Ned wrinkled his brow at this. ‘Well, sometimes I think I might be Ashley.’

‘You would like me to call you Ashley?’

‘I don’t think so. It isn’t quite right. I’m sure that I do remember an Ashley and that I think of him with someone like me. I associate the name Ashley with pretending to be something you aren’t, but it’s all a little confused. I don’t think Ashley is me. I was hoping you might think up a name. My real name may come back to me soon, but in the meantime, anything you give me is better than Ned. The name Ned is beginning to annoy me.

‘Very well. I shall call you…’ Dr Mallo looked around the room as if expecting to light upon an object that would offer a connection to a suitable name. ‘I shall call you
Thomas,’
he said, after gazing for a while at a picture on the wall behind Ned. ‘How is Thomas? An English name I think, for you are an English young man. This we know.’

‘Thomas …' Ned repeated the name with pleasure. ‘Thomas…’ he said again, with the delight of a child unwrapping a present. ‘Thomas is very good, doctor. Thank you. I like that very much.’

‘So we shall call you Thomas,’ said Dr Mallo, ‘but I need to believe that you understand the name. It is an escape from Ned, a symbol, we shall say, of a new beginning. It is important you are realistic with this name and do not imagine that Thomas has a past into which you may retreat. It is a name we have conjured up together here for convenience and to mark your progress. Nothing more.

‘Absolutely!’

‘So now, Thomas my young friend. How have you been?’

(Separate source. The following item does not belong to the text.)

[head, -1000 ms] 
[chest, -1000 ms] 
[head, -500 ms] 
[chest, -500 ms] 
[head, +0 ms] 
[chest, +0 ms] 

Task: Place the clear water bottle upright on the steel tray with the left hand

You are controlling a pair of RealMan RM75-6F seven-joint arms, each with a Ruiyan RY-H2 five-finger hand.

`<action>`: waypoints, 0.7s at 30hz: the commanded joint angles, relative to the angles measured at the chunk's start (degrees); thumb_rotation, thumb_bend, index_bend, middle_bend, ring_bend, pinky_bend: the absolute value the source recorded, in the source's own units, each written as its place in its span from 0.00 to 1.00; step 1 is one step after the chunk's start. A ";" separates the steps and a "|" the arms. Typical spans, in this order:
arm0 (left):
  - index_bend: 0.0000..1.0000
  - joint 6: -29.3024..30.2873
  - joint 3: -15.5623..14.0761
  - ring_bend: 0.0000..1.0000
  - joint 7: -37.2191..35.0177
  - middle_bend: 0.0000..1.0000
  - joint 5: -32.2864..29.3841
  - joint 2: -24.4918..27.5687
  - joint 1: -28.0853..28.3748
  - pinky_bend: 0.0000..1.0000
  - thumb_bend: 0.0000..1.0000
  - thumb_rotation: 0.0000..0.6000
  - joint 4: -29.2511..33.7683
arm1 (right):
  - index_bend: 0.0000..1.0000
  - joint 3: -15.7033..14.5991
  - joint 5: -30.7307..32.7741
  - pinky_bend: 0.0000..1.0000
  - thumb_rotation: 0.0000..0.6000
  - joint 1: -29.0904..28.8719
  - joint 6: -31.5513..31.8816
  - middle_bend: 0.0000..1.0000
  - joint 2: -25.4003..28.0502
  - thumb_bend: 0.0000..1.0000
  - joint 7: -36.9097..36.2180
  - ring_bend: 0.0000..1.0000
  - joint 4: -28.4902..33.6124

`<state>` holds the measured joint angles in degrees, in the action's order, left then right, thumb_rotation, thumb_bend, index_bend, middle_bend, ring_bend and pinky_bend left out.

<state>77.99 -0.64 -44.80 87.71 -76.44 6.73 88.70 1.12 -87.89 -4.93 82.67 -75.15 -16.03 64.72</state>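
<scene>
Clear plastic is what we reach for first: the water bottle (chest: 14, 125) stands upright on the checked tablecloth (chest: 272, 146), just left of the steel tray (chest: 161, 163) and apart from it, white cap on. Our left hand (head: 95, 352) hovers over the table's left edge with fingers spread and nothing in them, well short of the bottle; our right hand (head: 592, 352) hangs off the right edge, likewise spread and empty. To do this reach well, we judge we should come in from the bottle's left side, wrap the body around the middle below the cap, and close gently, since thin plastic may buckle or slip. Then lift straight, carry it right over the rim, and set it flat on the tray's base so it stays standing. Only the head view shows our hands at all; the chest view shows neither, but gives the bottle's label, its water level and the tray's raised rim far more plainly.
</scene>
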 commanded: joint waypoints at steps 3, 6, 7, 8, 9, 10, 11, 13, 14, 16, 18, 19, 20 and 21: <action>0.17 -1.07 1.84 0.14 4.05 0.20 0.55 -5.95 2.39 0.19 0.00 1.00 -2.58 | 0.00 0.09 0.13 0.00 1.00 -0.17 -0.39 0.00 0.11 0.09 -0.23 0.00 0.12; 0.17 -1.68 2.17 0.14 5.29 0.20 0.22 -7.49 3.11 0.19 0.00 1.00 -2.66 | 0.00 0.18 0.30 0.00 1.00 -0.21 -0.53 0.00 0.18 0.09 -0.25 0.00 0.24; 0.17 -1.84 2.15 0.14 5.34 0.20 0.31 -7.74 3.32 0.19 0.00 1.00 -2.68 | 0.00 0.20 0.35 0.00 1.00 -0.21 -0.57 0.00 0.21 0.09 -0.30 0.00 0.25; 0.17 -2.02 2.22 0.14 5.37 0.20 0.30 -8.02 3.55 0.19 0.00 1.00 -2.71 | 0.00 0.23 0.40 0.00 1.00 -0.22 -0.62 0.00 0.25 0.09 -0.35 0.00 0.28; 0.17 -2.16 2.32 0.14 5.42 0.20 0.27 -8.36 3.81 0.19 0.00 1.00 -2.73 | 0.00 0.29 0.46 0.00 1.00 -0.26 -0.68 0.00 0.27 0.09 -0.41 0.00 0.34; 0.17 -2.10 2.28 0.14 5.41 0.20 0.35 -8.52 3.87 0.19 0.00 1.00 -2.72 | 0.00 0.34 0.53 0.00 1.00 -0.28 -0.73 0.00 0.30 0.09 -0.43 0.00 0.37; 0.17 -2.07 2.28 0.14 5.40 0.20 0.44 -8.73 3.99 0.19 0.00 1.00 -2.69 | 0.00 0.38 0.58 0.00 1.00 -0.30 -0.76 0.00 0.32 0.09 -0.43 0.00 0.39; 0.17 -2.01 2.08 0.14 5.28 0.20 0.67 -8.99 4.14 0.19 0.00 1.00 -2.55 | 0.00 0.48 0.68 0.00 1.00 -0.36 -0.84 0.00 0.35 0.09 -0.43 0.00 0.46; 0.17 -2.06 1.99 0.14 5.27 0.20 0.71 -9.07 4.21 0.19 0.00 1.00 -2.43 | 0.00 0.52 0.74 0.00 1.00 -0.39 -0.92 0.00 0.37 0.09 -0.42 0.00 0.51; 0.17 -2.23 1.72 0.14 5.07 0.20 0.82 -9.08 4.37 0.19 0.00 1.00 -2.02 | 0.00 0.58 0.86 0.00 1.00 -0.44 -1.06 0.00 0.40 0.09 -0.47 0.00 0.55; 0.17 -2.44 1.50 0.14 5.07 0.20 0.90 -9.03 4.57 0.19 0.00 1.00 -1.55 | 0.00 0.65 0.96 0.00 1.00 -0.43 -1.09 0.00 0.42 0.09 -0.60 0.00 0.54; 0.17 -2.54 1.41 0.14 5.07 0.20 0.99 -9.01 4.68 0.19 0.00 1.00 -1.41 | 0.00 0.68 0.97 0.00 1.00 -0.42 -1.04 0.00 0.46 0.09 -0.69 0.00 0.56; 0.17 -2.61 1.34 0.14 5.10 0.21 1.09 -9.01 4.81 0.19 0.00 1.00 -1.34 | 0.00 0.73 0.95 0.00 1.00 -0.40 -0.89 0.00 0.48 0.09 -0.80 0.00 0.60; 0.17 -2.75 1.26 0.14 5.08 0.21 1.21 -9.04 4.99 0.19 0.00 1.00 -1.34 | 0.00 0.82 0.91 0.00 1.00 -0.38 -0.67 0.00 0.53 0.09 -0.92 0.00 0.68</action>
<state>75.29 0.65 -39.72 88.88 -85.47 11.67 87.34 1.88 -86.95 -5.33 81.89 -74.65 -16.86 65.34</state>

‘I think I’ve been well,’ said Ned. ‘I’ve been very happy lately.’

The sound of the new name in his ears was wonderful, it released a feeling to be hoarded and treasured in his room later. ‘Hello there, Thomas.’ ‘Thomas, good to see you. ‘Oh look, there’s Thomas!’ ‘Good old Thomas…

‘And at last,’ said Dr Mallo, looking at a tall sheaf of paper in front of him, the trace of a smile on his lips. ‘I am beginning to be able to read your writing without great effort.’

‘It
is
better, isn’t it?’ Ned agreed enthusiastically. ‘I find I can shape the letters so much more easily now.

‘And more
slowly
I hope? With less excitement?’

‘Completely.’

‘You are growing quite a beard now. Does it bother you?’

‘Well,’ Ned’s hand went to his face. ‘It has taken some getting used to. It itches and it must look very odd, I suppose.

‘No, no. Why should it look odd? A beard is a most natural thing.’

‘Well …

‘You would like to see yourself in your beard?’

‘May I? May I really?’ Ned’s legs started to jog up and down on the balls of his feet.

‘I do not see why not.’

Dr Mallo opened a drawer in his desk and brought out a small hand-mirror which he passed across to Ned, who took it and held it on his jiggling knees, face turned away.

‘You are afraid to look?’

‘I’m – I’m not sure.

‘Set your heels to the floor and take some deep breaths. One-two-three, one-two-three.’

Ned’s knees stopped their jogging and he moved his head. He lifted the mirror from his lap, swallowed twice and slowly opened his eyes.

‘What do you think?’

Ned was looking at a face that he did not know. The face stared back at him in equal surprise and horror. It was a gaunt face, a face of hard cheekbones and deep-set eyes. The straw-coloured hair on its head was long, hanging lankly over the ears, the beard hair seemed coarser and tinged with a suggestion of red. Ned put a hand to his own face, and saw a bony hand rubbing the beard line of the face in the mirror and pulling at its moustache.